• EXERCISE AIM:
Each line below that includes the word "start" adds one to the count; give that count and nothing else.

• Records from a collection:
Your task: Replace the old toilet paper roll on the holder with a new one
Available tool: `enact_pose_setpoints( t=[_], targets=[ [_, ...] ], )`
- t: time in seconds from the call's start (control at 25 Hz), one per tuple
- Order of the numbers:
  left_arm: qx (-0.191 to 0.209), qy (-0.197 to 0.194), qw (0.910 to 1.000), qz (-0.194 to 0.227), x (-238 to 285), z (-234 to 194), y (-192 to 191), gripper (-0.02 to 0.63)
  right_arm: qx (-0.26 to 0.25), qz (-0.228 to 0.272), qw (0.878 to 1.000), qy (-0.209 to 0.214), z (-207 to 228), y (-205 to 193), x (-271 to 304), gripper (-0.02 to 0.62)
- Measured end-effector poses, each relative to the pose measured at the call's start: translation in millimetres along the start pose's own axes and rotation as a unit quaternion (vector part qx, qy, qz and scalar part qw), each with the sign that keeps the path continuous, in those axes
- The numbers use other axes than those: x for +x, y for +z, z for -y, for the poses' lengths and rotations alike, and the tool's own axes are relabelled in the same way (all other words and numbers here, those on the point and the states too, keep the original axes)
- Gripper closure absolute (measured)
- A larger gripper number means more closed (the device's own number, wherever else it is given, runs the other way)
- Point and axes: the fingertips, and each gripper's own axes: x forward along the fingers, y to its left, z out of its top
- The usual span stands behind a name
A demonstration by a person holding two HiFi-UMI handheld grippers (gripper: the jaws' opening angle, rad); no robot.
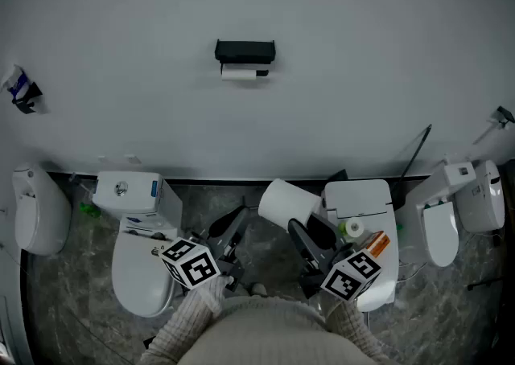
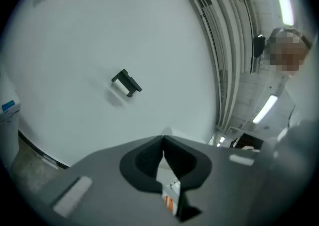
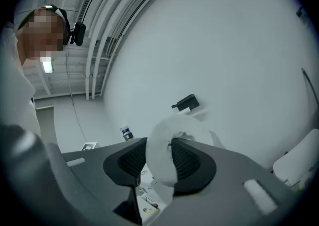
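A black holder (image 1: pixel 245 51) carries a white roll (image 1: pixel 239 71) against a pale grey-white wall (image 1: pixel 362 50). The fresh roll (image 1: pixel 288 204) is white too, set between the dark grey jaws of the right gripper (image 1: pixel 308 236). That gripper and the dark grey left gripper (image 1: pixel 233 228) bear cubes (image 1: pixel 190 262) patterned with black-and-white square markers. The toilets (image 1: pixel 138 279) are white, one with a blue label (image 1: pixel 153 189). The floor (image 1: pixel 72 295) is grey with marble veining, the skirting (image 1: pixel 209 180) black. A bottle (image 1: pixel 376 243) shows orange. The sleeves (image 1: pixel 191 317) are cream ribbed knit.
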Motion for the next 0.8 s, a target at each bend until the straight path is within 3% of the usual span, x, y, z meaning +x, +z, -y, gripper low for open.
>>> enact_pose_setpoints(
  t=[0.44,0.8],
  targets=[
    [-0.027,0.016,0.9995,-0.003,12,-15,-21,0.598,0.012,-0.010,1.000,0.001,24,-6,3,0.451],
    [-0.024,0.002,0.9997,0.001,51,-53,15,0.598,0.009,-0.005,1.000,-0.003,51,11,53,0.451]
  ],
)
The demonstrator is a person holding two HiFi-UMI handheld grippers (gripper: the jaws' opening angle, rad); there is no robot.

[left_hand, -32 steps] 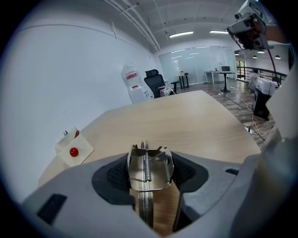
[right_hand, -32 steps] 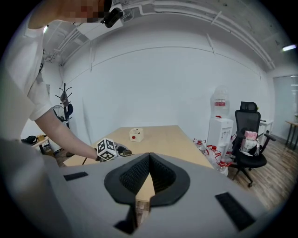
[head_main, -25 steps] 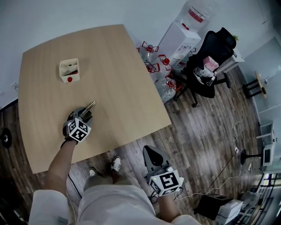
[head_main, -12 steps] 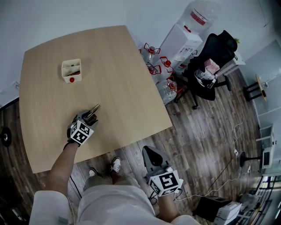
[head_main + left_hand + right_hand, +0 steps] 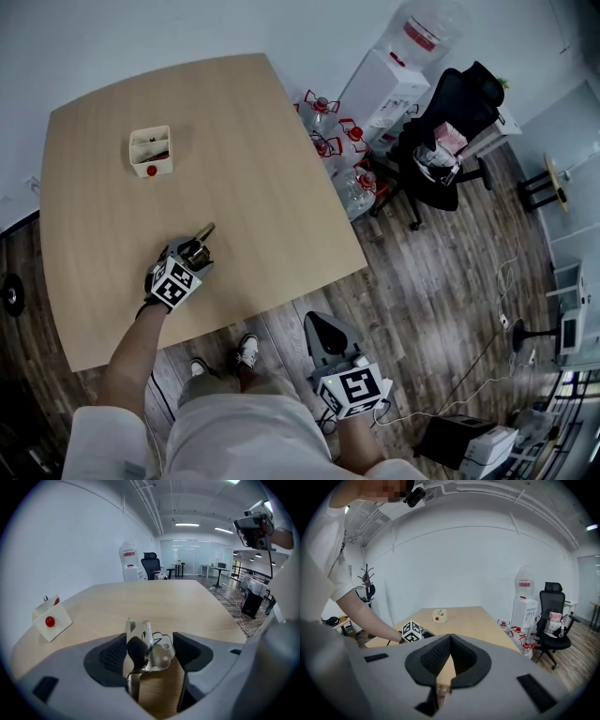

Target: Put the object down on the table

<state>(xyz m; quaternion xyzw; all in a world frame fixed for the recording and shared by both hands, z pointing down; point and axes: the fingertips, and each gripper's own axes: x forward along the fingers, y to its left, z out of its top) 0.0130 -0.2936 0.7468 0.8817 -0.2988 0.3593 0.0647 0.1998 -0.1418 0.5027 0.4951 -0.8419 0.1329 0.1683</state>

• WRITTEN SOLUTION:
2